ECGC must raise between six and ten million dollars to purchase the land. Ownership of the land was transferred to the Orange County School Board in 1951 with the understanding that the established school and other property would be used for the education of African Americans. ECGC contends that promises made were never kept and that the ownership of the land should be returned to the citizens of Eatonville. “Our success in securing the funding to purchase this land is critical, because a restriction that limits the sale of the property for non-education purposes is at risk of being lifted and other groups interested in purchasing the property do not have the best interest of the people, the culture or the unique place of Eatonville in their plans,”
said Abraham Gordon, President of ECGC and former Eatonville Mayor.
“ECGC will “work diligently over the coming months with an aggressive national campaign to educate the community and the nation of the unique place in history that the town of Eatonville holds. We will host fundraisers to obtain the resources we need to secure the deed to the property. We want the land the Hungerford’s bequeathed to Eatonville’s children in 1889 to yet again transform the lives of the citizens of Eatonville. Let us ensure that “The Town That Freedom Built” thrive said David Rucker, Vice President of ECGC.
About the Eatonville Cultural and Growth Corporation (ECGC)

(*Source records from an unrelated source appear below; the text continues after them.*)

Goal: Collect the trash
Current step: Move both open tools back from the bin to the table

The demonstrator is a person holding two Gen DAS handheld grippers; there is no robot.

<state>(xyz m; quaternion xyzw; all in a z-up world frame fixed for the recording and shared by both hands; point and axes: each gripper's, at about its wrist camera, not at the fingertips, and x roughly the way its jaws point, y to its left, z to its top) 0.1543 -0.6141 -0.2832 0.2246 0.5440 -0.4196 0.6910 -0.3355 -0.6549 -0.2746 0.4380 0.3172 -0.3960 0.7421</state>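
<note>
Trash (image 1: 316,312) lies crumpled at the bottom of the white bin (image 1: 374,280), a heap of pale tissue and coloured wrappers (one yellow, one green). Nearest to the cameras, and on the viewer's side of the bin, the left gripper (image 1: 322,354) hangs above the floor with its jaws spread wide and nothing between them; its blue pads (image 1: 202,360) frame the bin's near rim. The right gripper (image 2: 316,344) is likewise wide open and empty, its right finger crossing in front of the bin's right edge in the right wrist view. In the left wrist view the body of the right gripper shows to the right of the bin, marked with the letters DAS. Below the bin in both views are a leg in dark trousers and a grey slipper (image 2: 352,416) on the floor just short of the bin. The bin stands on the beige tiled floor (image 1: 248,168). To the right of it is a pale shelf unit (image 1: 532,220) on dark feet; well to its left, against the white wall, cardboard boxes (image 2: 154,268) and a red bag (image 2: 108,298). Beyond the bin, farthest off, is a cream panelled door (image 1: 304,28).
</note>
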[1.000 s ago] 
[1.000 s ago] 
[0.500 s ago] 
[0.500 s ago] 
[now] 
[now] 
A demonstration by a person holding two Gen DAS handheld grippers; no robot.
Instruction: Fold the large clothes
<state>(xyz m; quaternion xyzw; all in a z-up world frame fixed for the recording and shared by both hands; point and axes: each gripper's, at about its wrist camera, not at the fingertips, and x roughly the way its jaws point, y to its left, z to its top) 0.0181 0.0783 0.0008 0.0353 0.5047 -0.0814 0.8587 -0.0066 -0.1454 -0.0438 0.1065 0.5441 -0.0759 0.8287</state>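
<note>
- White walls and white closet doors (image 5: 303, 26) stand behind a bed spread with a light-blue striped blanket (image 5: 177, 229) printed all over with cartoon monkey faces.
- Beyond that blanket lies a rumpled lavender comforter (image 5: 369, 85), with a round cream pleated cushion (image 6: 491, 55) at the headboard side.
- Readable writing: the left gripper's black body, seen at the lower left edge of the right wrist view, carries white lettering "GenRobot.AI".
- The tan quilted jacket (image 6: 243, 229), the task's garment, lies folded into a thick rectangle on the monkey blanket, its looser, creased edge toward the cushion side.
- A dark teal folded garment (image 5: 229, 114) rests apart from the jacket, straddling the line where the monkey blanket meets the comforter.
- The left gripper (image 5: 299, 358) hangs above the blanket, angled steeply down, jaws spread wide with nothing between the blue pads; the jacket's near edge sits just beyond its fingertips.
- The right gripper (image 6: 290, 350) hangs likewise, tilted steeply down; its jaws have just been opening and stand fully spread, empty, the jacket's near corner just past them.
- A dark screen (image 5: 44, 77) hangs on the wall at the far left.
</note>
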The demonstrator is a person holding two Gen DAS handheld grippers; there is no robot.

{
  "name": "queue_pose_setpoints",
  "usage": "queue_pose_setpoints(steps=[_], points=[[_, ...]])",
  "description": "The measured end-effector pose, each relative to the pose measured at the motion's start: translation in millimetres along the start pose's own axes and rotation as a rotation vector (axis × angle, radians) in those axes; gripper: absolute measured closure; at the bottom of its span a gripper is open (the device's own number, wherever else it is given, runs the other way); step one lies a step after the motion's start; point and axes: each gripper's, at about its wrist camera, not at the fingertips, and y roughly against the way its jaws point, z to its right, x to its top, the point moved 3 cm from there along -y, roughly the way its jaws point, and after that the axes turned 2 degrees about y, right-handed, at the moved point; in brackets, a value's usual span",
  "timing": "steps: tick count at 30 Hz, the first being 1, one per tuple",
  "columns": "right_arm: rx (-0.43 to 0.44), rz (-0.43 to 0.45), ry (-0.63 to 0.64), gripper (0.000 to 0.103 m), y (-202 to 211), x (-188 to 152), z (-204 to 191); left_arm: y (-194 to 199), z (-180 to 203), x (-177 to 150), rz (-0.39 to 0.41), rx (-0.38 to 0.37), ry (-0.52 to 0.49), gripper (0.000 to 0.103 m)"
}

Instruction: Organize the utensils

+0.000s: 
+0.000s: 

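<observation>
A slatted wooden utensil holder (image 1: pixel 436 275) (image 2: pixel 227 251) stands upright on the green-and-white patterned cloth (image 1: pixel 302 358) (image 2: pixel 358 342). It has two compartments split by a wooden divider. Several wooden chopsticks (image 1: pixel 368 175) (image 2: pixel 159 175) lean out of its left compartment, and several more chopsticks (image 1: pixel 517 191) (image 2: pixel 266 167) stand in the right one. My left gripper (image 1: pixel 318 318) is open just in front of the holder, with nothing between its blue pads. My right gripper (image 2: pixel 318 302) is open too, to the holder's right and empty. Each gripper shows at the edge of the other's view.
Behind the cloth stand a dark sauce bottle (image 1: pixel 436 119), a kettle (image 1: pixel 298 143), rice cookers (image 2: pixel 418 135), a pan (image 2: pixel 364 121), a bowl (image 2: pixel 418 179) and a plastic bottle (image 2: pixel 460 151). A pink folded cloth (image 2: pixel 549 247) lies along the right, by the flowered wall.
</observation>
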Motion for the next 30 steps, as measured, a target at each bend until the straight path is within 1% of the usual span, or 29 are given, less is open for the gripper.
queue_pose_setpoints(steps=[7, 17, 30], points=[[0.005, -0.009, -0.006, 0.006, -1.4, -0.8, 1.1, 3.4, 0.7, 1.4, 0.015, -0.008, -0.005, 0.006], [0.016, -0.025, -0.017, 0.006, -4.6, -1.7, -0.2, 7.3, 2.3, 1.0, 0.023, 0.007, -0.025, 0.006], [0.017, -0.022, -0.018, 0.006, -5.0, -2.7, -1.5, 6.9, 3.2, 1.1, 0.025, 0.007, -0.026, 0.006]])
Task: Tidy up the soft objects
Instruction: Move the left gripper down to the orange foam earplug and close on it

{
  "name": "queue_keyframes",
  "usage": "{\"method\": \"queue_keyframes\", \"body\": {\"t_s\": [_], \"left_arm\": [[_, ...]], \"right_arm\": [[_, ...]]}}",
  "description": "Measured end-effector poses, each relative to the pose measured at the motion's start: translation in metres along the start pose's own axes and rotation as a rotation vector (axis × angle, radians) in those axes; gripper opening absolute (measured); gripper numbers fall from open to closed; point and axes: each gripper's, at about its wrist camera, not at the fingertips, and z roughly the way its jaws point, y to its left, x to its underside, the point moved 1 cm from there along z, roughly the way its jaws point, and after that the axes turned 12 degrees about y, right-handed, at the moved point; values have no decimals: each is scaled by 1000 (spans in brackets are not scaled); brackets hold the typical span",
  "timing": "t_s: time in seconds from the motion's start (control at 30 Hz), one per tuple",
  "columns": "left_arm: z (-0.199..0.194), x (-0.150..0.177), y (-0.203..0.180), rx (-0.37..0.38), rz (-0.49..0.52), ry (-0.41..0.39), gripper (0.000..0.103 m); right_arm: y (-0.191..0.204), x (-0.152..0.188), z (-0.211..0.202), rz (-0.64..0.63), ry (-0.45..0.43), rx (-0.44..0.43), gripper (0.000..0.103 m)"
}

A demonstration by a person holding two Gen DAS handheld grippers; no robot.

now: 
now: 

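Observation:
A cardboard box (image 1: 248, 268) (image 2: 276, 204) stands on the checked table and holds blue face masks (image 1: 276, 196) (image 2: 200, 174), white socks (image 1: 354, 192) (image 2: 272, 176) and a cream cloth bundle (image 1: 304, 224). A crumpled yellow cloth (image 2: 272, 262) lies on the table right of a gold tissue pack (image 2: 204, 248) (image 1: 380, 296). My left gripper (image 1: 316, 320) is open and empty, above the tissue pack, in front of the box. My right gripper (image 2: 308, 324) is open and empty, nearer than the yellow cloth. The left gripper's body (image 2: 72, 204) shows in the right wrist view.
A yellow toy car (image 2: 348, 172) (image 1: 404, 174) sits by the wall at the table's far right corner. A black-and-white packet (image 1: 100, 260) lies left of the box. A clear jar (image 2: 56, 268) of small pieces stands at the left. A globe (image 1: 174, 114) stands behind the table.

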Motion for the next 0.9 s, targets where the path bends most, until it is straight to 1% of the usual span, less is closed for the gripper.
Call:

ECGC is a non-profit Corporation established in 2014 and based in Eatonville, Florida. ECGC holds 501(c)3 status which makes your generous donation tax deductible. ECGC has a five phase visionary plan for the acreage they hope to purchase. The plans include a Science Technology, Engineering and Mathematics (STEM) school that will be the focus of the first phase of ECGS’s transformation. “Our project will transform Eatonville educationally, culturally, economically and socially. We want the new Eatonville to mirror the first Eatonville, a city representative of the richness of contributions made by African Americans to the wealth and culture of Florida and America” said Richard Thomas, ECGC Treasurer.
How to Make Donations
Donations may be made via the ECGC website at http://ecgccfl.org/. Checks and money orders payable to ECGC should be mailed to ECGC headquarters at P. O. Box 2226, Eatonville, Florida 32751.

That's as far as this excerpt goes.